[Saved data entries]
□ □ □ □

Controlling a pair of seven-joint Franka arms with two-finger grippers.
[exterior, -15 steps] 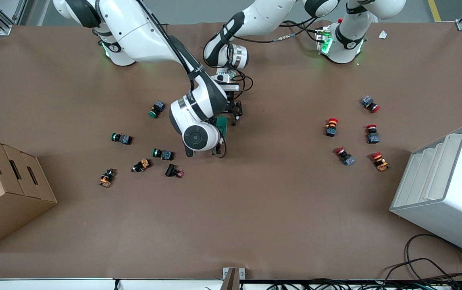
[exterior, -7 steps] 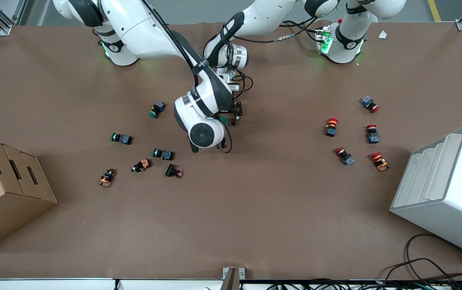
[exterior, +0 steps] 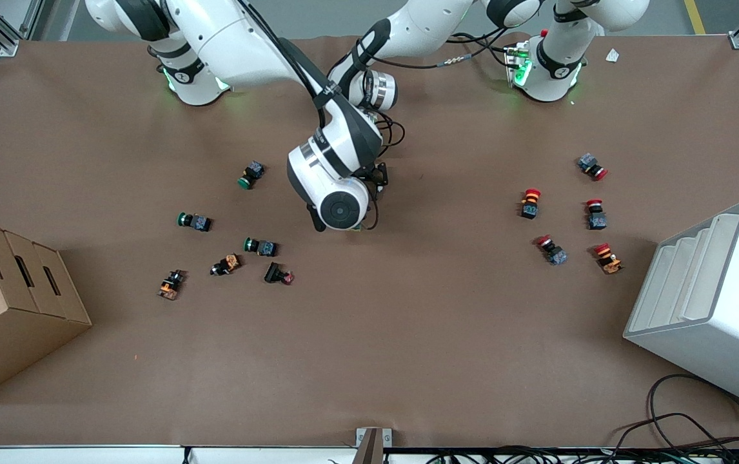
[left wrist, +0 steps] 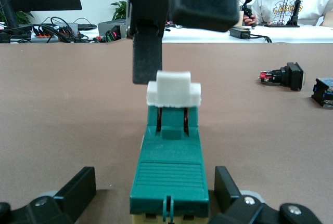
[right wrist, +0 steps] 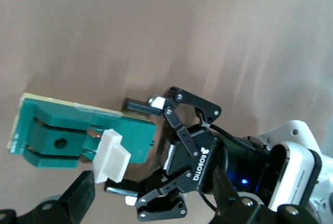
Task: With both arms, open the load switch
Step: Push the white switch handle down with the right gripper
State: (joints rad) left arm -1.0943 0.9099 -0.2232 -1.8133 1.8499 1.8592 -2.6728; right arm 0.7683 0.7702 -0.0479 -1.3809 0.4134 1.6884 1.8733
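Observation:
The load switch [left wrist: 169, 167] is a dark green block with a white lever [left wrist: 173, 88]. It lies on the brown table near the middle. My left gripper [left wrist: 153, 193] is open and straddles one end of the block, with a gap at each finger [left wrist: 78, 187]. My right gripper [right wrist: 153, 203] is open over the lever end, and one of its fingers [left wrist: 147, 52] stands just beside the lever [right wrist: 112, 156]. The right wrist view shows the switch [right wrist: 78, 130] from above, with the left gripper's fingers [right wrist: 140, 104] on either side of it. In the front view the right arm's wrist [exterior: 338, 207] hides the switch.
Green-capped and orange push buttons [exterior: 260, 246] lie toward the right arm's end, beside a cardboard box [exterior: 15, 303]. Red-capped buttons [exterior: 529, 203] lie toward the left arm's end, near a white rack [exterior: 711, 303]. Cables hang at the table's front edge.
My right arm's hand has moved toward the left gripper and over the switch, so the green block no longer shows in the front view. The left arm has stayed still.

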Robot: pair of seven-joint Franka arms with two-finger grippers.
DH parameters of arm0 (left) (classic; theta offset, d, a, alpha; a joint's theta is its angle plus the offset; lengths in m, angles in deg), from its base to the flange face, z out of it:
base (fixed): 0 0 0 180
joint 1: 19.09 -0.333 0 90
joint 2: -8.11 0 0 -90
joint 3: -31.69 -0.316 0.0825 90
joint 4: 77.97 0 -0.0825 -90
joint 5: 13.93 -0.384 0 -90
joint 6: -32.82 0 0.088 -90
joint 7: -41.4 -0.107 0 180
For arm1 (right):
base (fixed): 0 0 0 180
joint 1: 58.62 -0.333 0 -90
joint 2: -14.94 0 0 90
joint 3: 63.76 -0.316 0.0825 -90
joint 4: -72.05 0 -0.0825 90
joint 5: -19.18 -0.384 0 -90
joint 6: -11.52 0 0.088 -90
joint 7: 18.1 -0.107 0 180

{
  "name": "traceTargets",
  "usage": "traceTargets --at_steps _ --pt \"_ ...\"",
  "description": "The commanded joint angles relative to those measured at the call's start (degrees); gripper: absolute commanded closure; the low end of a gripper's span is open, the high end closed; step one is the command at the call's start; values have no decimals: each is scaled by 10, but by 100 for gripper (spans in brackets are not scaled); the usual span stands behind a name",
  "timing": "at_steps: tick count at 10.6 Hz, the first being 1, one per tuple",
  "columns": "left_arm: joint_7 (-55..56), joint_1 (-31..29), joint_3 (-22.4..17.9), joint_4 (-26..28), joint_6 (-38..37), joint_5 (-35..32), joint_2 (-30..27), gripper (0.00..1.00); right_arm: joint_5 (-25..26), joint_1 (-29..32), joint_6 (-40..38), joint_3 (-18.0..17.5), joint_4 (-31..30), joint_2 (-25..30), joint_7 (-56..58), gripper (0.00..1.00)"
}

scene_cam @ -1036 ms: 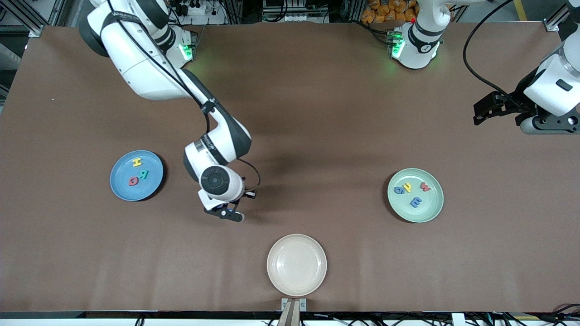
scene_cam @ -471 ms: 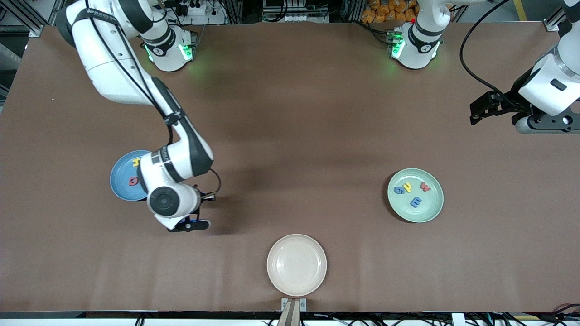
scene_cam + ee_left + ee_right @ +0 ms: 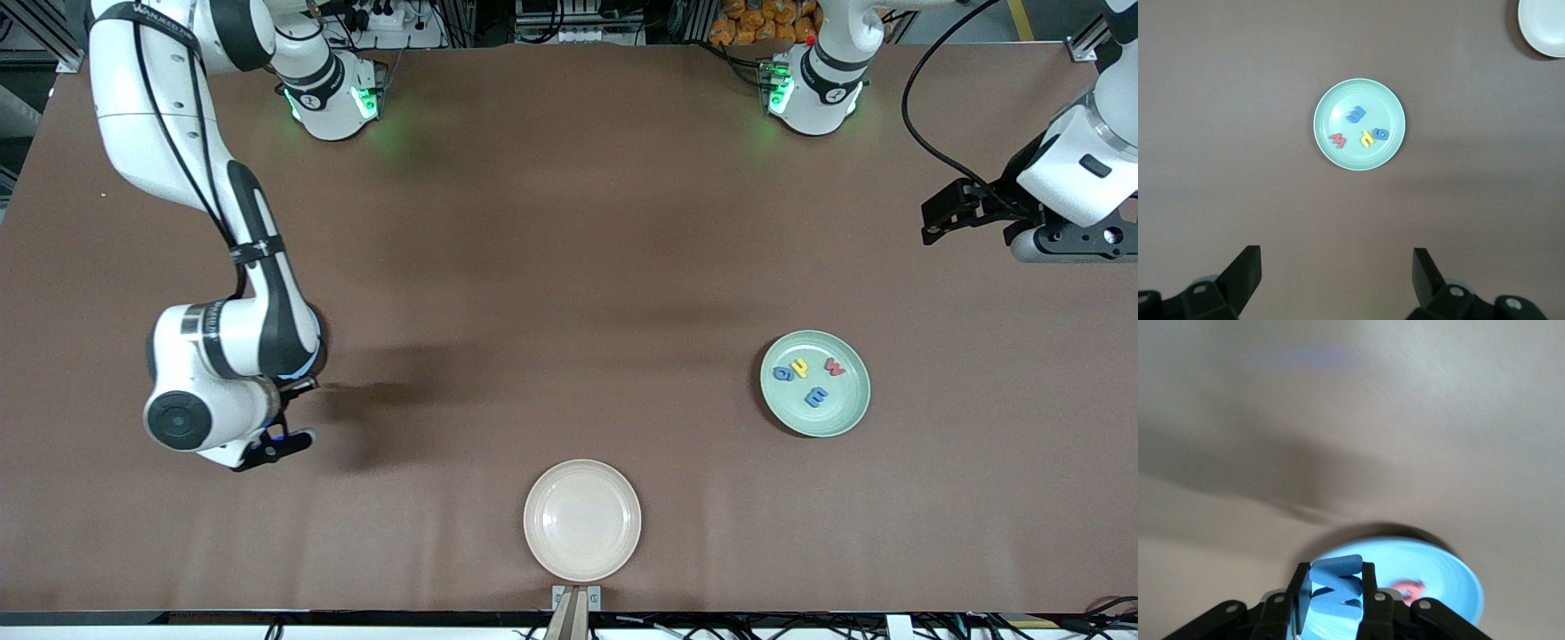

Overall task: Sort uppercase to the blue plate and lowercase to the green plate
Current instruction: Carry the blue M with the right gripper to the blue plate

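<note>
My right gripper (image 3: 277,441) is shut on the light-blue M (image 3: 1335,590) and holds it over the blue plate (image 3: 1441,577). In the front view the right arm hides that plate. The red Q (image 3: 1408,589) lies on the plate; the yellow H and green R are hidden. The green plate (image 3: 837,418) sits toward the left arm's end and holds the blue g (image 3: 782,373), yellow h (image 3: 800,366), red w (image 3: 834,365) and blue m (image 3: 815,396). My left gripper (image 3: 942,218) is open and empty, waiting high above the table; its wrist view shows the green plate (image 3: 1358,159).
A cream plate (image 3: 582,520) sits empty near the table's front edge, midway between the arms; it also shows in the left wrist view (image 3: 1545,27). The brown table (image 3: 569,267) is bare between the plates.
My right arm has swung with the M toward the right arm's end of the table and now covers the blue plate. The left arm shifted slightly, then held still.
</note>
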Motion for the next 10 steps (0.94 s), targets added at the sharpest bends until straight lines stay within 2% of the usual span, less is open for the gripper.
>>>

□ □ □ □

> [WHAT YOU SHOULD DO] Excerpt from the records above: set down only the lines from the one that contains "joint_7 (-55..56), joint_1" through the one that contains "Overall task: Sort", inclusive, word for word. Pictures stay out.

> [RESPONSE]
  "columns": "left_arm: joint_7 (-55..56), joint_1 (-31..29), joint_3 (-22.4..17.9), joint_4 (-26..28), joint_6 (-38..37), joint_5 (-35..32), joint_2 (-30..27), gripper (0.00..1.00); right_arm: joint_5 (-25..26), joint_1 (-29..32), joint_6 (-40..38), joint_3 (-18.0..17.5), joint_4 (-31..30), joint_2 (-25..30), joint_7 (-56..58), gripper (0.00..1.00)"
}

scene_cam @ -1036 ms: 
scene_cam @ -471 ms: 
scene_cam + ee_left + ee_right @ +0 ms: 

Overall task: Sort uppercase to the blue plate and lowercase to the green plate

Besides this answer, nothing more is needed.